Tuesday, July 13, 2004

Self discovery

Most people, including myself and some of my friends (all of us in their late 20s), go through this phase of self discovery and trying to find what works for them and what doesn't. The biggest crisis comes with respect to what one wants to do and what one is doing. At this stage what one wants to do is definitely not what one is doing. Atleast this is true for 90%. Ironically, we don't know what we want to do. And people who are happy, or atleast appear to be happy, are people who always knew what they wanted to do...wow! hats off!! For me, after spending 4 years in US and 2 yrs of pre-US work ex in India, I am still clueless. Rather so burnt out that I am even happy to sweep the floors if it pays me well.
At the same time, there are these so many young and energetic people around who are still raving/ranting about good/bad work, wanting to go to the US, wanting to switch companies, ....ah the list is endless.

What am I doing? Am I wrong in being so complacent about everything. Isin't there anything called contentment and just "doing" a job and not thinking much about the merits/demerits of its nature? I don't know...I am so confused. There is a feeling of inadequacy, inefficiency, low morale, fear of what the future has in store, fear of what tommorrow will tell me, fears, fears and more fears.

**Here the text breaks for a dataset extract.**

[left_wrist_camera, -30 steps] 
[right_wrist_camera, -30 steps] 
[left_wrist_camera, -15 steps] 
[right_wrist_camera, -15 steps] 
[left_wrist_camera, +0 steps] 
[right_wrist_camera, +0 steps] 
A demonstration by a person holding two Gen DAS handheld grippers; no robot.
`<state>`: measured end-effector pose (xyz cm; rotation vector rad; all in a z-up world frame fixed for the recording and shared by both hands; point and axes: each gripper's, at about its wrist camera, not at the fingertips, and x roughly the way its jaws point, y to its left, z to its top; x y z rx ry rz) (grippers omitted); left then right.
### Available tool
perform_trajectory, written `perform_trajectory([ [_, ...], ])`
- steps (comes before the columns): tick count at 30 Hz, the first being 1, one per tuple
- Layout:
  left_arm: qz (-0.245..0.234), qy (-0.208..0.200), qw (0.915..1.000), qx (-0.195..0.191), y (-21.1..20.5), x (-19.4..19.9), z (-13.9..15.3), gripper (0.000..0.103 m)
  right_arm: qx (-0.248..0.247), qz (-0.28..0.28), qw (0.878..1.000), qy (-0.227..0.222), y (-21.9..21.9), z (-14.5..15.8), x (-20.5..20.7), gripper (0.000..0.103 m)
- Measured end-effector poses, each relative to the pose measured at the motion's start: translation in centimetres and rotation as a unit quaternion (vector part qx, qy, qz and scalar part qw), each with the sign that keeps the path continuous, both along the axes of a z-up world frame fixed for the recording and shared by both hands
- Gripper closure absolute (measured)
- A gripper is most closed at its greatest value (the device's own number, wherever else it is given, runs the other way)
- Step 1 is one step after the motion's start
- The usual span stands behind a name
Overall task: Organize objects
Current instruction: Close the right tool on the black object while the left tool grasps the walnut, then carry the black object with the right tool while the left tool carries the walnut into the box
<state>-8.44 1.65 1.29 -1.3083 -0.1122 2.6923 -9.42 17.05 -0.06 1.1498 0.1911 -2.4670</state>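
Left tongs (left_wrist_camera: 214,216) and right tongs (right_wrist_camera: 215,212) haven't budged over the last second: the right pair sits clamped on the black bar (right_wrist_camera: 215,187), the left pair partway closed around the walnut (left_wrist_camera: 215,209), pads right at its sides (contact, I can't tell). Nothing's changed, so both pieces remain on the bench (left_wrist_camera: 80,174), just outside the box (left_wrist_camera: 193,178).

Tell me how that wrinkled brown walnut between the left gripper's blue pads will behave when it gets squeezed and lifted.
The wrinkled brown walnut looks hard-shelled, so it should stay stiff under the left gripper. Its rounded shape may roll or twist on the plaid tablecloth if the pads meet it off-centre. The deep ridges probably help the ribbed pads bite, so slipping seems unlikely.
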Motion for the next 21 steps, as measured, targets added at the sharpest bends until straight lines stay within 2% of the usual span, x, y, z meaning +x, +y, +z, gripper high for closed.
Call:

A friend of mine is going to join a class today where she will apparently be taught how to live. Well good for her, but living the way one wants to live should be what living is all about. Living the way you are taught to live is just another form of slavery at a more abstract level. Maybe my cynical bone is just too stiff to understand these things but somehow a motivating speech or an "art of living" class is just not the right thing to do.